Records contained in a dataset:
╭──

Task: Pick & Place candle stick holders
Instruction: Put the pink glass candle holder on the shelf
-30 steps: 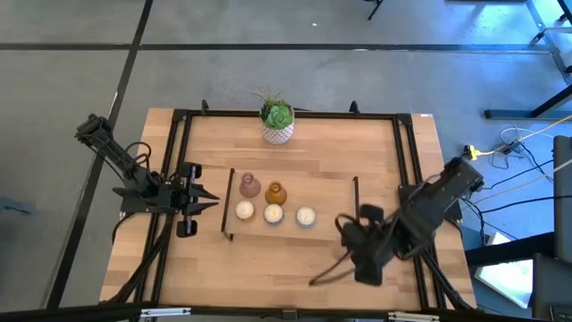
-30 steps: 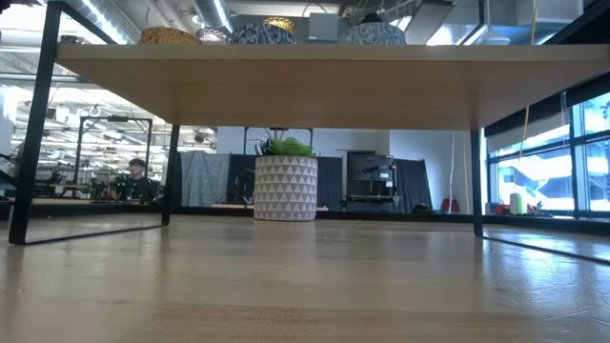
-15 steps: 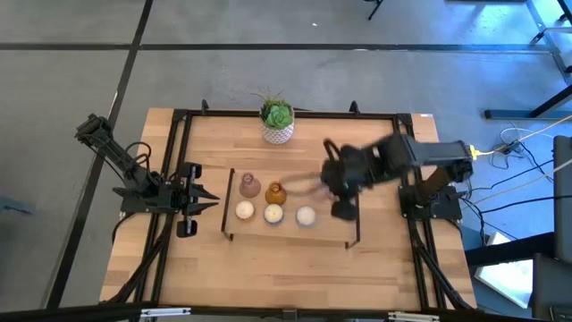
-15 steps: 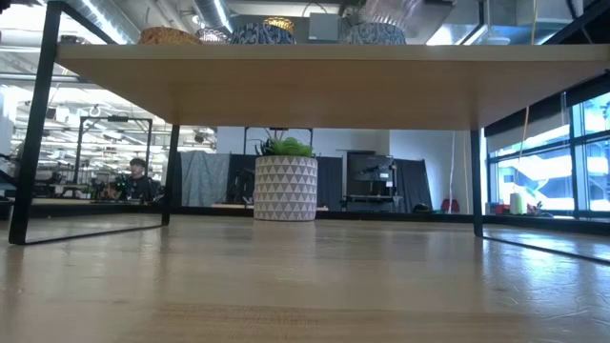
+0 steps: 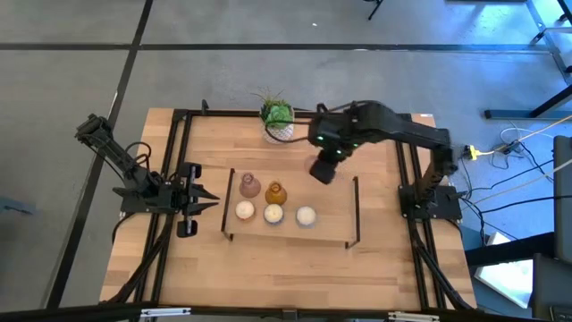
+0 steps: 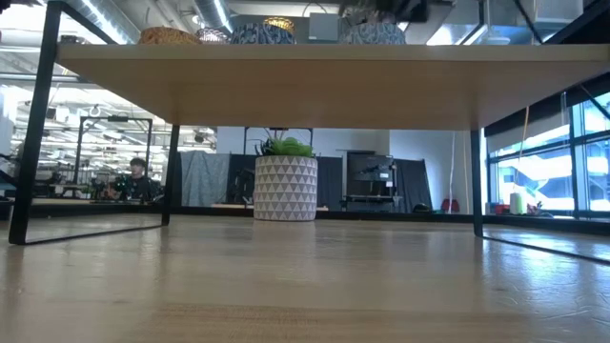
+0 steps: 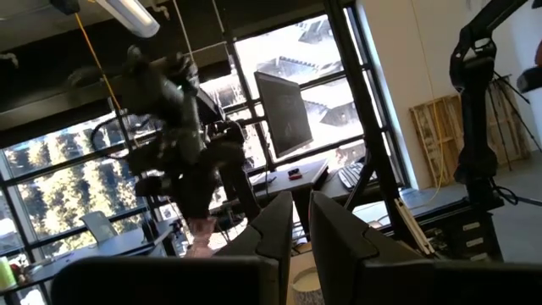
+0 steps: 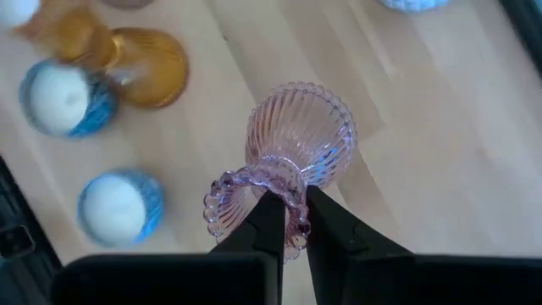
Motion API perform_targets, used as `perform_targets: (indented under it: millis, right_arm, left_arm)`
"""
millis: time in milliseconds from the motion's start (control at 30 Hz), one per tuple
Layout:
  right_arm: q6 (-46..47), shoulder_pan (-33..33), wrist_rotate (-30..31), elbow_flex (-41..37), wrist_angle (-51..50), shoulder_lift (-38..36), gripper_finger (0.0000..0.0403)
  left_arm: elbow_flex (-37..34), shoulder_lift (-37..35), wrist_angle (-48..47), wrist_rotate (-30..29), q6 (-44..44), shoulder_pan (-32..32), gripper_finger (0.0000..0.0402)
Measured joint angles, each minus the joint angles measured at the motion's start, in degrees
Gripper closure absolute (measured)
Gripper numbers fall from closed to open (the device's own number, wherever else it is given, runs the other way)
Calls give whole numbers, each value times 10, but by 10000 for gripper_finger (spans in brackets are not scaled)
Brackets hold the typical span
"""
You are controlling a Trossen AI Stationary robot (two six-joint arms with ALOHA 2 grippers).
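Carrying a dusty-pink ribbed holder (image 8: 298,140), the right end effector (image 8: 286,222) is clamped on its frilled rim, and the piece hangs in the air above the raised wooden shelf (image 5: 335,234), over its far right part, judging by the high view. Five are down already on that shelf: a second pink holder (image 5: 249,187) and the amber holder (image 5: 275,192) stand side by side in the far row, with three low cream-white holders (image 5: 273,214) lined up in front of them. So, by my reckoning, this is the sixth and last piece, and the job is nearly finished; what's left is to lower it into the open spot beside the amber one, let go and back away. In the right wrist view the amber holder and two white ones with blue sides show on the wood below, near but clear of the carried piece. The left end effector (image 5: 204,199) waits at the shelf's left end, fingers together and empty. The white pot with the green plant (image 5: 278,122) sits at the far edge of the table (image 5: 206,268), no part of the job.
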Motion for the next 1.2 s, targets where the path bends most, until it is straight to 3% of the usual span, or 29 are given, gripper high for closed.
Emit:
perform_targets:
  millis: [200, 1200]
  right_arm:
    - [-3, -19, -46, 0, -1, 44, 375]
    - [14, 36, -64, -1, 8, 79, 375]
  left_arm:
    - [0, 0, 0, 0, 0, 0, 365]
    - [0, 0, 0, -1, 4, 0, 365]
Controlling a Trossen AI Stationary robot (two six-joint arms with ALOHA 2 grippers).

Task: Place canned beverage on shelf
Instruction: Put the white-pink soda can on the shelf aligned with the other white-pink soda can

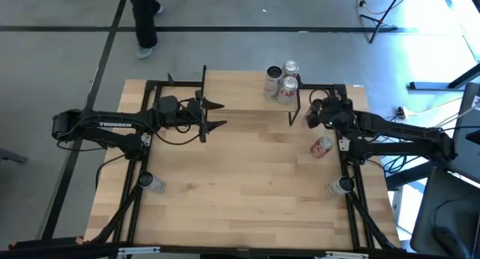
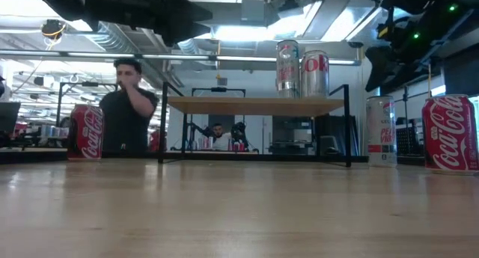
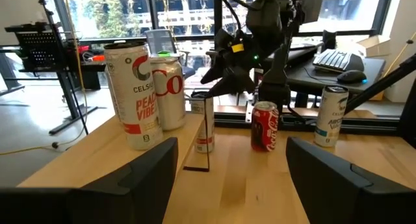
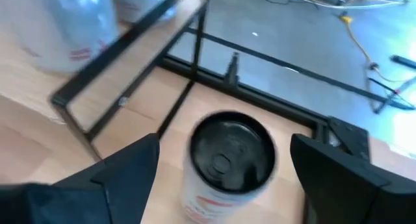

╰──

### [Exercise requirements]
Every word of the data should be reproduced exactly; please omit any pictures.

### [Response for this exercise]
Task: Pick & Place candle stick holders
Instruction: Put the pink glass candle holder on the shelf
-30 steps: 
-30 steps: 
-15 steps: 
-15 steps: 
+0 steps: 
+0 steps: 
+0 steps: 
+0 steps: 
Motion API perform_targets, used as `perform_targets: (indented under it: millis, right_arm, left_arm)`
"""
millis: time in milliseconds from the motion's start (control at 30 Hz), one per tuple
Layout:
  right_arm: q6 (-46..47), shoulder_pan (-33..33), wrist_rotate (-30..31), elbow_flex (-41..37), wrist_angle (-51..50), shoulder_lift (-38..36), gripper_finger (0.0000..0.0403)
  left_arm: elbow_flex (-37..34), shoulder_lift (-37..35), wrist_angle (-48..47), wrist_rotate (-30..29), q6 (-44..44), shoulder_pan (-32..32), gripper_finger (0.0000..0.0402)
Measured joint angles, each minus the joint angles measured at the motion's start, in degrees
Gripper closure absolute (measured)
Gripper numbers fall from closed to open (the device's own number, wherever else it is given, runs the other way)
Calls give whole numbers, each value times 10, but by 10000 for gripper_finger (spans in brackets are not scaled)
Brackets hold the typical span
"""
You are controlling a Trossen AI Stationary robot (two six-joint arms with ALOHA 2 grippers).
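Carrying a dusty-pink ribbed holder (image 8: 298,140), the right end effector (image 8: 286,222) is clamped on its frilled rim, and the piece hangs in the air above the raised wooden shelf (image 5: 335,234), over its far right part, judging by the high view. Five are down already on that shelf: a second pink holder (image 5: 249,187) and the amber holder (image 5: 275,192) stand side by side in the far row, with three low cream-white holders (image 5: 273,214) lined up in front of them. So, by my reckoning, this is the sixth and last piece, and the job is nearly finished; what's left is to lower it into the open spot beside the amber one, let go and back away. In the right wrist view the amber holder and two white ones with blue sides show on the wood below, near but clear of the carried piece. The left end effector (image 5: 204,199) waits at the shelf's left end, fingers together and empty. The white pot with the green plant (image 5: 278,122) sits at the far edge of the table (image 5: 206,268), no part of the job.
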Motion for the next 1.2 s, targets where the path bends most, until it is straight to 3% of the usual span, or 29 are given, gripper high for closed.
Emit:
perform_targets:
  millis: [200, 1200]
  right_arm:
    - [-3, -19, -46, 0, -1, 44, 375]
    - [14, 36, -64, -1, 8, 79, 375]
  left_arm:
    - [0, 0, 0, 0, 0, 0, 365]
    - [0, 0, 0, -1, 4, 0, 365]
Controlling a Trossen AI Stationary robot (two six-joint arms with ALOHA 2 grippers).

Task: Place canned beverage on shelf
Instruction: Put the white-pink soda can on the shelf aligned with the other white-pink soda can

This exercise has nothing more to it.